About this task: Give back, word for word, the line that contains "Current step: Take" and all lines after it in the material, through the last; please include only these.

Data section:

━━━

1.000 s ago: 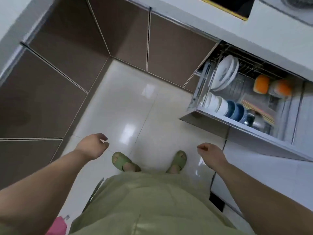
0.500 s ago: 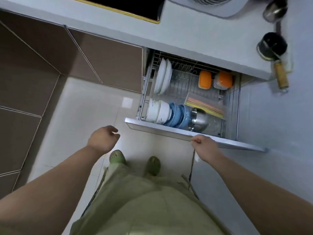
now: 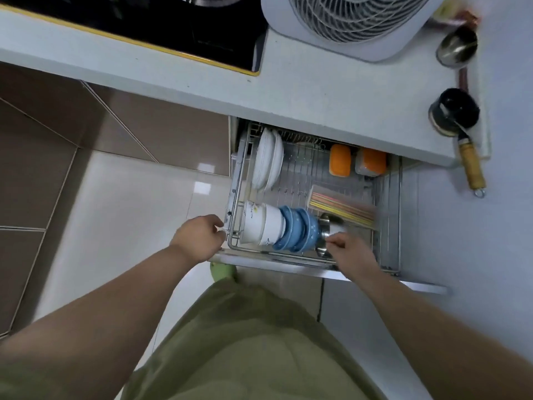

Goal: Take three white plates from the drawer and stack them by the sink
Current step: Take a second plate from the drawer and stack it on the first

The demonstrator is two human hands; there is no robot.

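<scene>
From the head camera, the drawer (image 3: pixel 288 264) stands pulled out from under the counter (image 3: pixel 317 93), and its wire rack is open from above. The white plates (image 3: pixel 266 161) stand on edge at the far left of the rack, their faces turned to left and right, so the long axis of each runs from the front of the drawer toward the back; they overlap, and I cannot count them surely. To their right the rack is free as far as two orange-lidded boxes (image 3: pixel 357 161). In the front row lie white bowls (image 3: pixel 261 225) and blue bowls (image 3: pixel 297 233), nested on their sides. The left hand (image 3: pixel 199 238) is loosely curled, its fingertips at the left front corner of the rack; whether it grips the rail I cannot tell. The right hand (image 3: pixel 350 254) is above the front edge, fingers pinched near a steel cup (image 3: pixel 327 226).
</scene>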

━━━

Output for this exercise:
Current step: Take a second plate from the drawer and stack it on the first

The demonstrator is two human hands; there is no robot.

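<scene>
From the head camera, the drawer (image 3: pixel 288 264) stands pulled out from under the counter (image 3: pixel 317 93), and its wire rack is open from above. The white plates (image 3: pixel 266 161) stand on edge at the far left of the rack, their faces turned to left and right, so the long axis of each runs from the front of the drawer toward the back; they overlap, and I cannot count them surely. To their right the rack is free as far as two orange-lidded boxes (image 3: pixel 357 161). In the front row lie white bowls (image 3: pixel 261 225) and blue bowls (image 3: pixel 297 233), nested on their sides. The left hand (image 3: pixel 199 238) is loosely curled, its fingertips at the left front corner of the rack; whether it grips the rail I cannot tell. The right hand (image 3: pixel 350 254) is above the front edge, fingers pinched near a steel cup (image 3: pixel 327 226).
</scene>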

Nothing remains open in this exercise.